▸ **THE TASK**
Could you write out the lines below exactly, beginning with the first and finishing with the one that contains "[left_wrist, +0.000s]"?

▸ **PROVIDED ENTRIES**
---+---

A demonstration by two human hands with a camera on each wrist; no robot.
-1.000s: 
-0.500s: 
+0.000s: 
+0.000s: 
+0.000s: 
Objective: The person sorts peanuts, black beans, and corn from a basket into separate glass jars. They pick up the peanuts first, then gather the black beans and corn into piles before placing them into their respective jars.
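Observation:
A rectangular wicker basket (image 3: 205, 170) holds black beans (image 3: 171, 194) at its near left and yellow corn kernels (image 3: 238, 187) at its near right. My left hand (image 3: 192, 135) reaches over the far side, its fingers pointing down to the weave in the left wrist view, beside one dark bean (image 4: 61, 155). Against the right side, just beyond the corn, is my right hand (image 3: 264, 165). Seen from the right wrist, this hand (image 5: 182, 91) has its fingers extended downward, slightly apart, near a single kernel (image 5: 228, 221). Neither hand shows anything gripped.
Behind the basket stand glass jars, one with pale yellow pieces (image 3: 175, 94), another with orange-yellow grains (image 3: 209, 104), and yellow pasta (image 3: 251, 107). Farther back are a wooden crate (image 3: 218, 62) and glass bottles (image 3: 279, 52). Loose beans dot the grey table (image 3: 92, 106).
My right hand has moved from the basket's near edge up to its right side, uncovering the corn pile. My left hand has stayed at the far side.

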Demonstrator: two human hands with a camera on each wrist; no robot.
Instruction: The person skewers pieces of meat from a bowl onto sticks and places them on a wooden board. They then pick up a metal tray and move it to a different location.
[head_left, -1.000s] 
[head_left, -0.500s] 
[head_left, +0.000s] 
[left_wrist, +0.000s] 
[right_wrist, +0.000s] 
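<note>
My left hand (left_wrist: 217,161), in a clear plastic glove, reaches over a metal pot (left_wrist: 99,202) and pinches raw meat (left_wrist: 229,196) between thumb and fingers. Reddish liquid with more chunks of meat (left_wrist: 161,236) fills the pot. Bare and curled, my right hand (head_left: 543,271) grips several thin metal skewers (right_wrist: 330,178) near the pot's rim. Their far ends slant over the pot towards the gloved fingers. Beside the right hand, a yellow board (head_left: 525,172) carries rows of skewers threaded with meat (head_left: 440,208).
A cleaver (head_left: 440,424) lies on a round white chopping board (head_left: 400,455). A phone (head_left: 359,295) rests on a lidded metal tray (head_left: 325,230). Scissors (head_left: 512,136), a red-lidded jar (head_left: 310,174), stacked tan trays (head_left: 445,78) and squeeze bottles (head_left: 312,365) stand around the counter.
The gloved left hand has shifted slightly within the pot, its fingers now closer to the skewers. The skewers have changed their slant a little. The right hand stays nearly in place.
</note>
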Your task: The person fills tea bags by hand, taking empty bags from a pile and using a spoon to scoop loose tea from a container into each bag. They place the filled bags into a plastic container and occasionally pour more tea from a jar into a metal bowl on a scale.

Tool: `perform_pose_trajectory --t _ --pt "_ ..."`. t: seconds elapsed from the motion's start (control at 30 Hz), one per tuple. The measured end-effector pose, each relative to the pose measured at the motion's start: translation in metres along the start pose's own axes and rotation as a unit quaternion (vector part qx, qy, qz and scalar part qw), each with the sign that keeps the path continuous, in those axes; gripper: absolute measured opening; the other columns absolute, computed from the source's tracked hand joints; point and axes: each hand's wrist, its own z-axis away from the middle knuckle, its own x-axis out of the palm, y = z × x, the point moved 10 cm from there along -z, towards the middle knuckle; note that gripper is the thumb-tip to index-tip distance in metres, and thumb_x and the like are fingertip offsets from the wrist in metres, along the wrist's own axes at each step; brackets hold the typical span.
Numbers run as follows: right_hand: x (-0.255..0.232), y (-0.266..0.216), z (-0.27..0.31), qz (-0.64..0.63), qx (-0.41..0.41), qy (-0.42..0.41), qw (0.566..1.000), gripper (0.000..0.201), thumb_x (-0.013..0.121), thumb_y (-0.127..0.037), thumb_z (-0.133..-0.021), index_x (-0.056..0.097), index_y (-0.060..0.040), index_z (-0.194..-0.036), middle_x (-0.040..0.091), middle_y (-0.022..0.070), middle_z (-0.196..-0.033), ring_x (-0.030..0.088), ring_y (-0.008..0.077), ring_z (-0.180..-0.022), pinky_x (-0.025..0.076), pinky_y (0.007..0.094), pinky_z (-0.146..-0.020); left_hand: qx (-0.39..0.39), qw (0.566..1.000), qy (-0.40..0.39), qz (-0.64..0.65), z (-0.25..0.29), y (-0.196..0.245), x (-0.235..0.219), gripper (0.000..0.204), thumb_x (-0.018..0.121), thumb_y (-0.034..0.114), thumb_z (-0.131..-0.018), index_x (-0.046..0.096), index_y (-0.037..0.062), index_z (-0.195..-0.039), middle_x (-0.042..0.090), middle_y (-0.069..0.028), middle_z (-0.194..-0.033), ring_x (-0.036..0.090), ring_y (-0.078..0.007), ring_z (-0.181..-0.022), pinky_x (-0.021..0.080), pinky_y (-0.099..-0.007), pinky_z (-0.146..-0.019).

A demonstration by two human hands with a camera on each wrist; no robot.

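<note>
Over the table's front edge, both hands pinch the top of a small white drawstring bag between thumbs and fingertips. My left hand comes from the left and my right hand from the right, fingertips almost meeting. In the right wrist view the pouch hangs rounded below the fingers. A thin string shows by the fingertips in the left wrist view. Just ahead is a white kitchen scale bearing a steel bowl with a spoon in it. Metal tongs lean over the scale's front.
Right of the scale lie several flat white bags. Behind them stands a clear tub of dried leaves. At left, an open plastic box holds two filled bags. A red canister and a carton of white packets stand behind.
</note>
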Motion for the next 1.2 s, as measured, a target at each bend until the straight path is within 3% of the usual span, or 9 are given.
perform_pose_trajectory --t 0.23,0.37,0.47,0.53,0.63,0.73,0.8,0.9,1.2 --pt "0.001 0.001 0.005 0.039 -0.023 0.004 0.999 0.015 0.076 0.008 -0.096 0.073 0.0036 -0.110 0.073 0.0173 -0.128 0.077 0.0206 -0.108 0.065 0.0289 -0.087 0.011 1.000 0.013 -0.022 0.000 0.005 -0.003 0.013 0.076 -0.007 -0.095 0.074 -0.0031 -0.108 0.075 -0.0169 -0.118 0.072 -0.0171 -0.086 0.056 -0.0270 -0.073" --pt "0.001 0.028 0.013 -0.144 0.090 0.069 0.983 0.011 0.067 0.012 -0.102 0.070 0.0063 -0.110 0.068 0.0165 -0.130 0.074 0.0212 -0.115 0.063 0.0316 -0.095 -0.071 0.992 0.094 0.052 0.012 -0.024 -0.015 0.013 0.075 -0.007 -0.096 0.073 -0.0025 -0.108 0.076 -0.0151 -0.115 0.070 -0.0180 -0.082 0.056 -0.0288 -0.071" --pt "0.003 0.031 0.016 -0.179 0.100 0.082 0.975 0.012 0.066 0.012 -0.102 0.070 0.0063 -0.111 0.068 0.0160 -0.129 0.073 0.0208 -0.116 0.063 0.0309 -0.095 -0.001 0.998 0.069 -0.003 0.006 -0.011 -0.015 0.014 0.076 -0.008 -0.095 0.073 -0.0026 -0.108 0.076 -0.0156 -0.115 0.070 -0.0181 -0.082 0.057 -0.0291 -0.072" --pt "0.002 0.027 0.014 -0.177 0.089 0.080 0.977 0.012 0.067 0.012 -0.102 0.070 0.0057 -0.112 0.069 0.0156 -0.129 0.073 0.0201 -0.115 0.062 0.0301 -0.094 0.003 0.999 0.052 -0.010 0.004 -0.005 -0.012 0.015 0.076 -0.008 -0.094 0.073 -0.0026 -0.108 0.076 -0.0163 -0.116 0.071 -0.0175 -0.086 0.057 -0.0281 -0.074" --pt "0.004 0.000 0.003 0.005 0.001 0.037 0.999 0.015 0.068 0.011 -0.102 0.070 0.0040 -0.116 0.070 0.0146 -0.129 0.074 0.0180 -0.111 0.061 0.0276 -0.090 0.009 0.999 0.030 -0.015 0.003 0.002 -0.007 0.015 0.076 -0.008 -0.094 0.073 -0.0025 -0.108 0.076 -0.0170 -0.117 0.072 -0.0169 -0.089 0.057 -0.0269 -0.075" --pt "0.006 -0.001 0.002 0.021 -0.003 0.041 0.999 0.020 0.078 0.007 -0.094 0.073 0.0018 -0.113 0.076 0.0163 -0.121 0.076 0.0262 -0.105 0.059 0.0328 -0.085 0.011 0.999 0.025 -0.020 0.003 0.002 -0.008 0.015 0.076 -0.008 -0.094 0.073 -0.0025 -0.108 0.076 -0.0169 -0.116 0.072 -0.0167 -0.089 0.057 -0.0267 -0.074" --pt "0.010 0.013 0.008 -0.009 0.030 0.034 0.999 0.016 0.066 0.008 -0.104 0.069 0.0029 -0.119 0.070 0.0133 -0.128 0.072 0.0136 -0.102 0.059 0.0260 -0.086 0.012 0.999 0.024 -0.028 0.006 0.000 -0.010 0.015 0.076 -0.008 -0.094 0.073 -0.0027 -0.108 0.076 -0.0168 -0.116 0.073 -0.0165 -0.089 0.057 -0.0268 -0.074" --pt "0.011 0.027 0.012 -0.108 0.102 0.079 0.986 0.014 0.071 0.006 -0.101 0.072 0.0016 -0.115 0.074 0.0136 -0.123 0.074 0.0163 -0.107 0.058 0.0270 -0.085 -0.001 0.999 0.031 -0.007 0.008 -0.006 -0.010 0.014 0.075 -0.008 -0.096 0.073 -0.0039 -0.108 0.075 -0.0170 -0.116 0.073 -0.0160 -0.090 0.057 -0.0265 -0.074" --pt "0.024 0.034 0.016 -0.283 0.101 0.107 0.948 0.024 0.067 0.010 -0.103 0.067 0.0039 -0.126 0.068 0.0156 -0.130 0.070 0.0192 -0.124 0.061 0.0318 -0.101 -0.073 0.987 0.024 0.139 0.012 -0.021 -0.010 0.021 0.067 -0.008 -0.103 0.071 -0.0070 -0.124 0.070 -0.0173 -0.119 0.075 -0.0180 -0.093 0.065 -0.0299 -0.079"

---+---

▸ **WRITTEN ANSWER**
A demonstration by two human hands with a camera on each wrist; no robot.
-1.000s: 
-0.500s: 
+0.000s: 
+0.000s: 
+0.000s: 
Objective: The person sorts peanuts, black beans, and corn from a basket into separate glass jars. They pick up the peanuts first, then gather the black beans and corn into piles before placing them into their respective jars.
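Observation:
A rectangular wicker basket (image 3: 205, 170) holds black beans (image 3: 171, 194) at its near left and yellow corn kernels (image 3: 238, 187) at its near right. My left hand (image 3: 192, 135) reaches over the far side, its fingers pointing down to the weave in the left wrist view, beside one dark bean (image 4: 61, 155). Against the right side, just beyond the corn, is my right hand (image 3: 264, 165). Seen from the right wrist, this hand (image 5: 182, 91) has its fingers extended downward, slightly apart, near a single kernel (image 5: 228, 221). Neither hand shows anything gripped.
Behind the basket stand glass jars, one with pale yellow pieces (image 3: 175, 94), another with orange-yellow grains (image 3: 209, 104), and yellow pasta (image 3: 251, 107). Farther back are a wooden crate (image 3: 218, 62) and glass bottles (image 3: 279, 52). Loose beans dot the grey table (image 3: 92, 106).
My right hand has moved from the basket's near edge up to its right side, uncovering the corn pile. My left hand has stayed at the far side.
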
Demonstrator: two human hands with a camera on each wrist; no robot.
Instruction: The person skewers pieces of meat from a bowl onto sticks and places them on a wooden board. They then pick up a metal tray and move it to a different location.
[head_left, -1.000s] 
[head_left, -0.500s] 
[head_left, +0.000s] 
[left_wrist, +0.000s] 

No more work remains on this exercise.